WHAT YOU WILL DO —
Search the entries below for the string "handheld" and copy the lines that hold it.

DATA —
%%
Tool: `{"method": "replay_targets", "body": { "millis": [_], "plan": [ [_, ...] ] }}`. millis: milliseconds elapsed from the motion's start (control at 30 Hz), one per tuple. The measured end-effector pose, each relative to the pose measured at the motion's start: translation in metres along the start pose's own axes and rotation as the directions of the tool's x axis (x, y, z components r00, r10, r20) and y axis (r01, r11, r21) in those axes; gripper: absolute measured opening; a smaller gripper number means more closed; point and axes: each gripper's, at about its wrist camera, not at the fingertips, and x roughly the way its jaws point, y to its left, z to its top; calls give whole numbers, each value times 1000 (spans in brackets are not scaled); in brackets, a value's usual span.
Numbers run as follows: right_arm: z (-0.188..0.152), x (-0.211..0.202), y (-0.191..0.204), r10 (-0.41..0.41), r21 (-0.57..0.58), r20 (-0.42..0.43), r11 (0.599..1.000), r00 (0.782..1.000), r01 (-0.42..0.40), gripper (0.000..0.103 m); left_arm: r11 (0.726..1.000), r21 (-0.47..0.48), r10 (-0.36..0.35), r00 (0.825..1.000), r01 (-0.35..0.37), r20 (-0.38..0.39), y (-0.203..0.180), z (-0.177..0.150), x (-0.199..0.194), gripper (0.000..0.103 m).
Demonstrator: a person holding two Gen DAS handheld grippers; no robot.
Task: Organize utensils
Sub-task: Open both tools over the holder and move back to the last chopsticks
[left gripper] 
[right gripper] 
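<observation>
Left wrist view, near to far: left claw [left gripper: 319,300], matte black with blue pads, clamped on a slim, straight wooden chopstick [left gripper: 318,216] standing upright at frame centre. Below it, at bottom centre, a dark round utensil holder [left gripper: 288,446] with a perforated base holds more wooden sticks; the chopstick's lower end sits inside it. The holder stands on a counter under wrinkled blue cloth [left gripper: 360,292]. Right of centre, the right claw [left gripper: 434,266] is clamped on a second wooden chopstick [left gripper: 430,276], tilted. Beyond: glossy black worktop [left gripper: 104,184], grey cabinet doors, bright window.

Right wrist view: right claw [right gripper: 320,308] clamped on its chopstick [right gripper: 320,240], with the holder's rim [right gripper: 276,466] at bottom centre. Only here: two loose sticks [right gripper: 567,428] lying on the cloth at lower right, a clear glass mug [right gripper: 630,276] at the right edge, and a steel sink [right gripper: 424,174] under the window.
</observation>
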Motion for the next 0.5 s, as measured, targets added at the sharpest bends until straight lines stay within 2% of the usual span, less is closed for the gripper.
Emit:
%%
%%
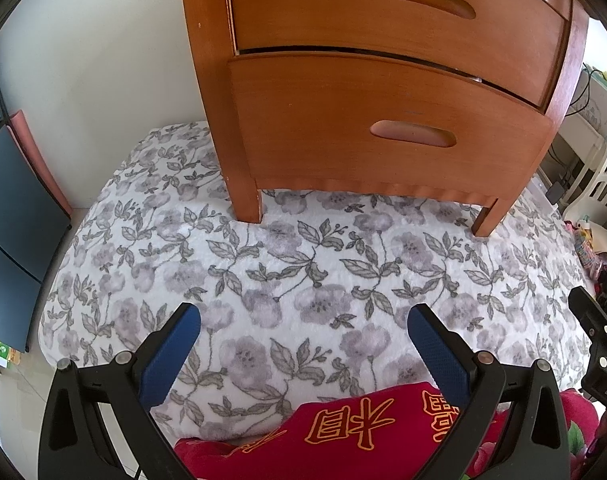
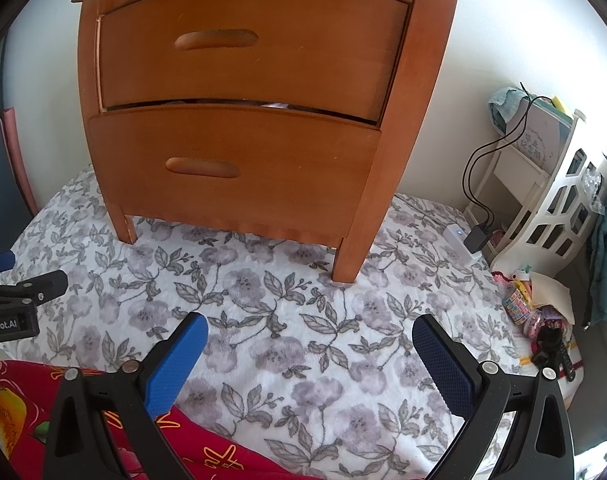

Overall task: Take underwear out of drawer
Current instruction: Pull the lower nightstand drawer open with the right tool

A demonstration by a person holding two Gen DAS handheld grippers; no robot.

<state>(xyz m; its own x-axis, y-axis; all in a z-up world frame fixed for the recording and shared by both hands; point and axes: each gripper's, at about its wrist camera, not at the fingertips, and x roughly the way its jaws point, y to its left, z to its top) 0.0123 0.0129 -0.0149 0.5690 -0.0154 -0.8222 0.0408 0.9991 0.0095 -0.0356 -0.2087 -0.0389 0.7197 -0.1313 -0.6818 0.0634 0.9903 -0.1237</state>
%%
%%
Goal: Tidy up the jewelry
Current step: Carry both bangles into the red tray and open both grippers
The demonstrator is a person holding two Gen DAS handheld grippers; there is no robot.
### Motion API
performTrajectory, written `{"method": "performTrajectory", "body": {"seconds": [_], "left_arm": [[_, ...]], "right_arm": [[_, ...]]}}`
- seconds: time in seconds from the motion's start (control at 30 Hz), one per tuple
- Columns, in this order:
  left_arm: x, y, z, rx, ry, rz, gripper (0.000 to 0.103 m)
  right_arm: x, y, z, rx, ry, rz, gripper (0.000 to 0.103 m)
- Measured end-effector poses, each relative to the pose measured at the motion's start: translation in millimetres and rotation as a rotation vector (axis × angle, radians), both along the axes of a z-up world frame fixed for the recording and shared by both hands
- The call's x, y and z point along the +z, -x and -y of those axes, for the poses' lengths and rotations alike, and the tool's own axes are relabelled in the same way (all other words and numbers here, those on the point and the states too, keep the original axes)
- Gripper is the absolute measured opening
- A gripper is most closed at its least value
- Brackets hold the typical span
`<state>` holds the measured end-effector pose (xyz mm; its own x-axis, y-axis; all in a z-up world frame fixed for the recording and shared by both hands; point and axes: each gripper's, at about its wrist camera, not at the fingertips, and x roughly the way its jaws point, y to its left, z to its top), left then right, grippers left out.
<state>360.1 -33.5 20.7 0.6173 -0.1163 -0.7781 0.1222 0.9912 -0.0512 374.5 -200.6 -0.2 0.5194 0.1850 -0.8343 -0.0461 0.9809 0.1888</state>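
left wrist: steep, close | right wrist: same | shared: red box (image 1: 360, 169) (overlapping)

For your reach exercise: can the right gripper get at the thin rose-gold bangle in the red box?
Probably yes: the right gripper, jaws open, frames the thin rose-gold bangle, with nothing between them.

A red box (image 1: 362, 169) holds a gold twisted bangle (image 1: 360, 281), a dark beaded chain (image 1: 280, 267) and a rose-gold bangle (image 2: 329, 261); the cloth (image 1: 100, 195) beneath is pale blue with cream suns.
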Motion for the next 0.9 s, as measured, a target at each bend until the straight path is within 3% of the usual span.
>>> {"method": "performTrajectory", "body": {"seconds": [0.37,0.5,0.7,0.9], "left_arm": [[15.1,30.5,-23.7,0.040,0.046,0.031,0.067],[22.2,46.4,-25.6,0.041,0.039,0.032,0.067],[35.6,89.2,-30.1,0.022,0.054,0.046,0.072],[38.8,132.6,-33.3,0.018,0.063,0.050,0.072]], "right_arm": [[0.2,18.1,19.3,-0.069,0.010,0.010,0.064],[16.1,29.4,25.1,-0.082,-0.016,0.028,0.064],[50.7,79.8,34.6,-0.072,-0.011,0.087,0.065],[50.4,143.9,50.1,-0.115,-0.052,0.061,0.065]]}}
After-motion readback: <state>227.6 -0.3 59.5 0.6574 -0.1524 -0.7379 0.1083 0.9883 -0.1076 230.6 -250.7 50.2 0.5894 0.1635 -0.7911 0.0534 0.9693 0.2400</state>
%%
TASK ANSWER —
Demonstrator: a person holding two Gen DAS handheld grippers; no robot.
A demonstration by a person holding two Gen DAS handheld grippers; no robot.
The demonstrator is a person holding two Gen DAS handheld grippers; there is no robot.

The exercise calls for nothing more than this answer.